L'Explication Prémisse
Cet article dit qu'une personne qui n'est pas propriétaire mais qui détient une chose (le « simple possesseur ») ne peut garder pour elle les « fruits » (ce que la chose produit : loyers, récoltes, intérêts, etc.) que si elle la détient de bonne foi, c'est‑à‑dire en croyant légitimement être propriétaire ou avoir le droit de percevoir ces produits. Si au contraire elle sait qu'elle n'a pas de droit (mauvaise foi), elle doit rendre ces produits au vrai propriétaire qui les réclame ; et si les produits ont disparu, elle doit en payer la valeur évaluée au moment du remboursement.
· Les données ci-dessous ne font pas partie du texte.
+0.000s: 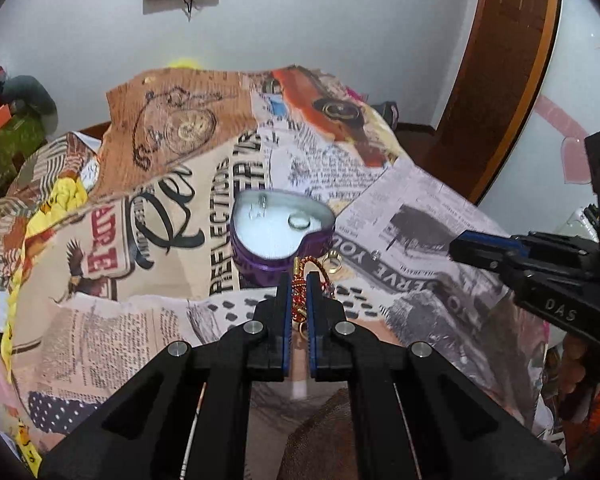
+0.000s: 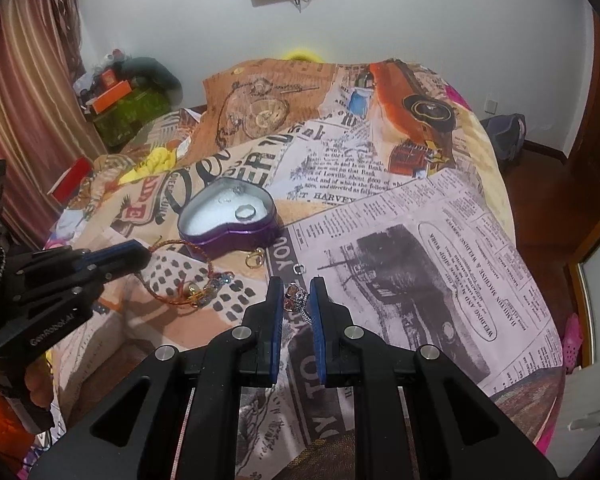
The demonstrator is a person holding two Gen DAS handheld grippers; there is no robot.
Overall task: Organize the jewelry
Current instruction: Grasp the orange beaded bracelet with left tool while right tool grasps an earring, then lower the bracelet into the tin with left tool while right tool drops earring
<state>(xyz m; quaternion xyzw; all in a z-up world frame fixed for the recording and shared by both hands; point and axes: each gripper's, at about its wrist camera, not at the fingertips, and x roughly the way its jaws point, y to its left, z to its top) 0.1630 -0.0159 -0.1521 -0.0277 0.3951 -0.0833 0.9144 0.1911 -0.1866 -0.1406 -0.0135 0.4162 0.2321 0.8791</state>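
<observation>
Right gripper (image 2: 297,298): jaws narrowly parted, a jewelled ring (image 2: 299,301) between the blue pads, contact unclear. Left gripper (image 2: 138,255): fingers together at the red-and-gold cord bracelet (image 2: 188,280), which lies looped on the newspaper-print bedspread (image 2: 420,220). Purple heart-shaped tin (image 2: 228,218): open, white lining, 1 ring (image 2: 245,212) inside. A gold clasp (image 2: 255,258) and a small silver ring (image 2: 298,269) lie just beside the tin.

your purple heart tin (image 2: 236,236) sits open, silver ring (image 2: 245,211) inside on white lining; red-gold cord bracelet (image 2: 188,276) and gold ring (image 2: 255,259) beside it.
</observation>
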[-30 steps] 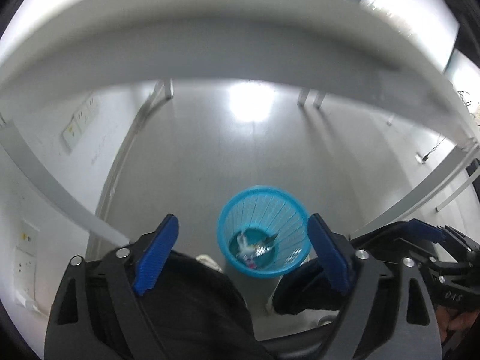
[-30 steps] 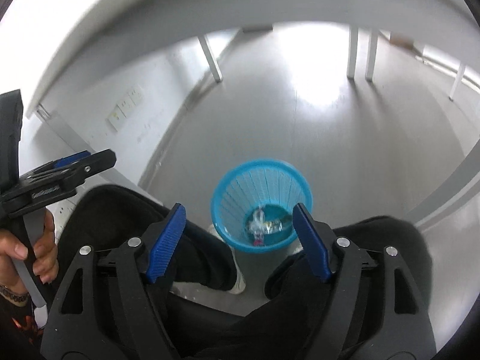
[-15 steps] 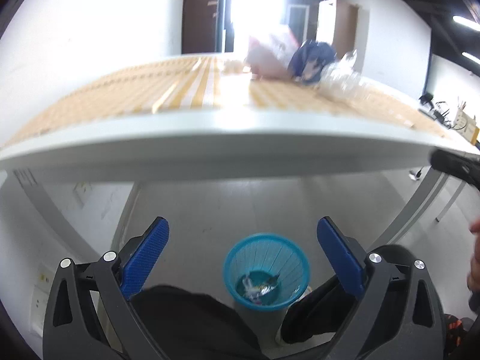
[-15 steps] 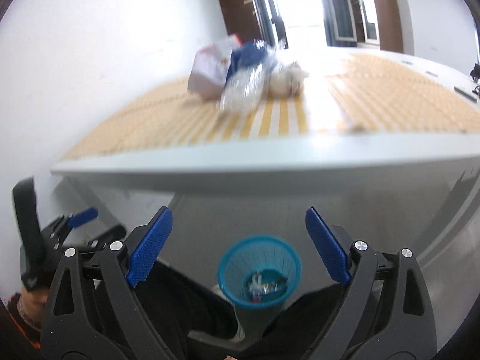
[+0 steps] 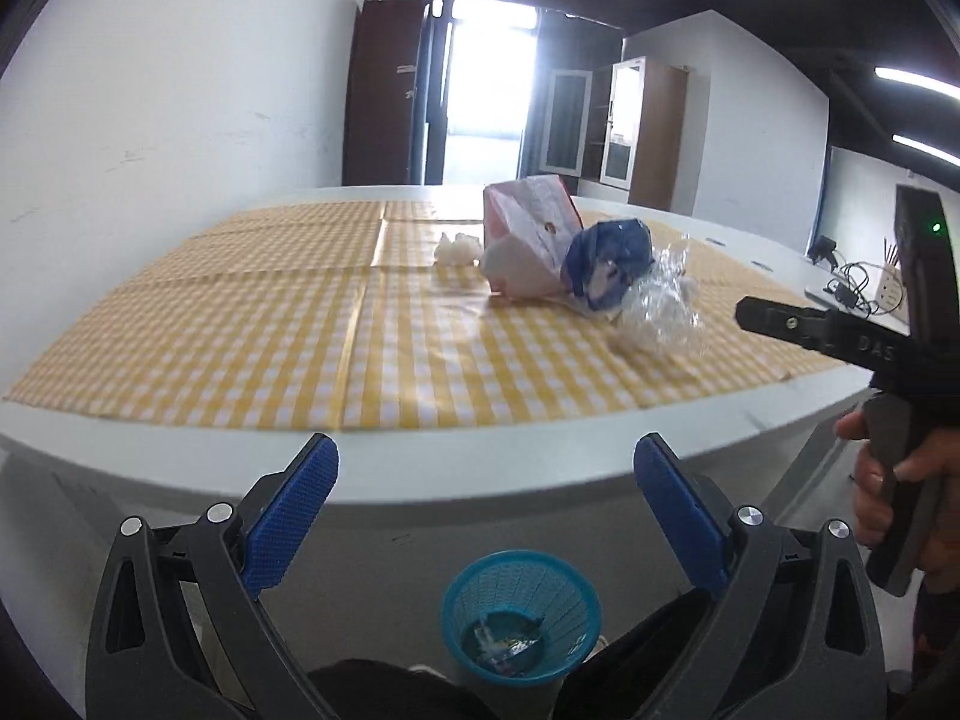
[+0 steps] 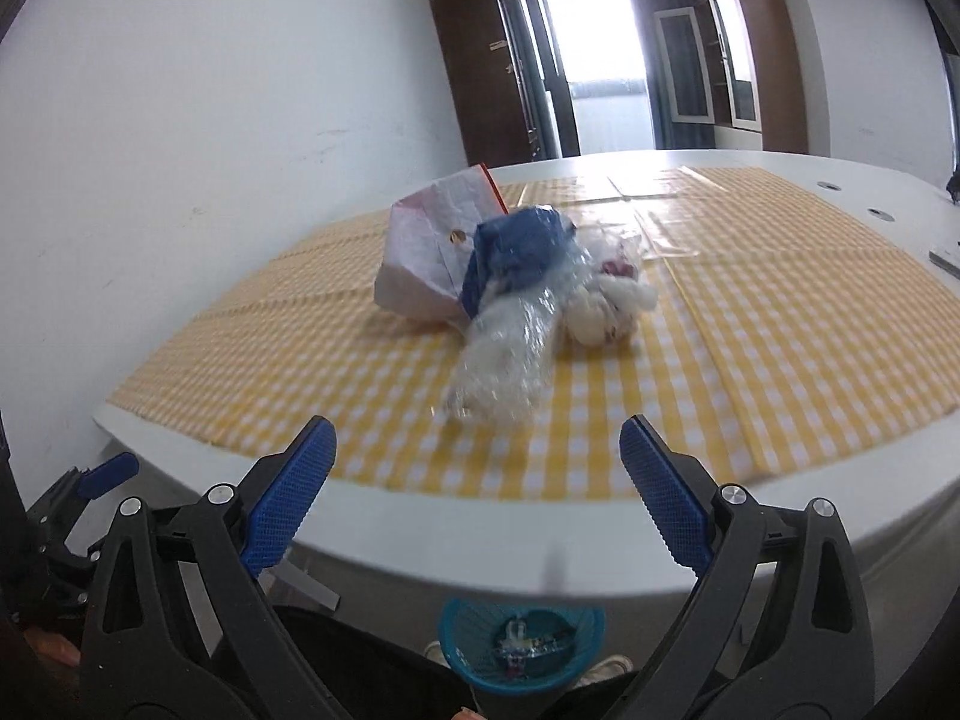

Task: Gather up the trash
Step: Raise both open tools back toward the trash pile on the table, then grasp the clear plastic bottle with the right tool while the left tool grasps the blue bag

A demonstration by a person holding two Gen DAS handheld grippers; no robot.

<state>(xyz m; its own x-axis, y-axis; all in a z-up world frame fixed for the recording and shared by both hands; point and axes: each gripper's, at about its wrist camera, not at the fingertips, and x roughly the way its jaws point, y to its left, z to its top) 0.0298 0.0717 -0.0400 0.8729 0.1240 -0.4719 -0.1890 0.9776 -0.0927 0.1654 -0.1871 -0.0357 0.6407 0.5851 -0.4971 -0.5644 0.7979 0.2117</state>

Exemple concret : Sophie occupe une maison qu'on lui a vendue et, de bonne foi, elle loue des chambres et perçoit des loyers. Comme elle croyait être propriétaire, les loyers qu'elle a perçus sont à elle. En revanche, si elle avait su dès le départ que la vente était frauduleuse et que la maison appartenait à Julien, elle aurait été de mauvaise foi et devrait restituer les loyers à Julien — ou, si les loyers ont déjà été dépensés, lui rembourser leur valeur au moment du remboursement.
- « Simple possesseur » = personne qui détient la chose sans être propriétaire.
- « Fruits » = produits de la chose : loyers, récoltes, intérêts, etc.
- Bonne foi = croyance légitime d'être propriétaire ou d'avoir le droit ; seule la bonne foi permet de conserver les fruits.
- En cas de mauvaise foi, obligation de restituer les produits au propriétaire qui les réclame.
- Si les produits ne peuvent pas être rendus en nature (déjà consommés ou vendus), leur valeur est évaluée à la date du remboursement.
- La qualification de bonne ou mauvaise foi est déterminante et peut faire l'objet d'une preuve en justice.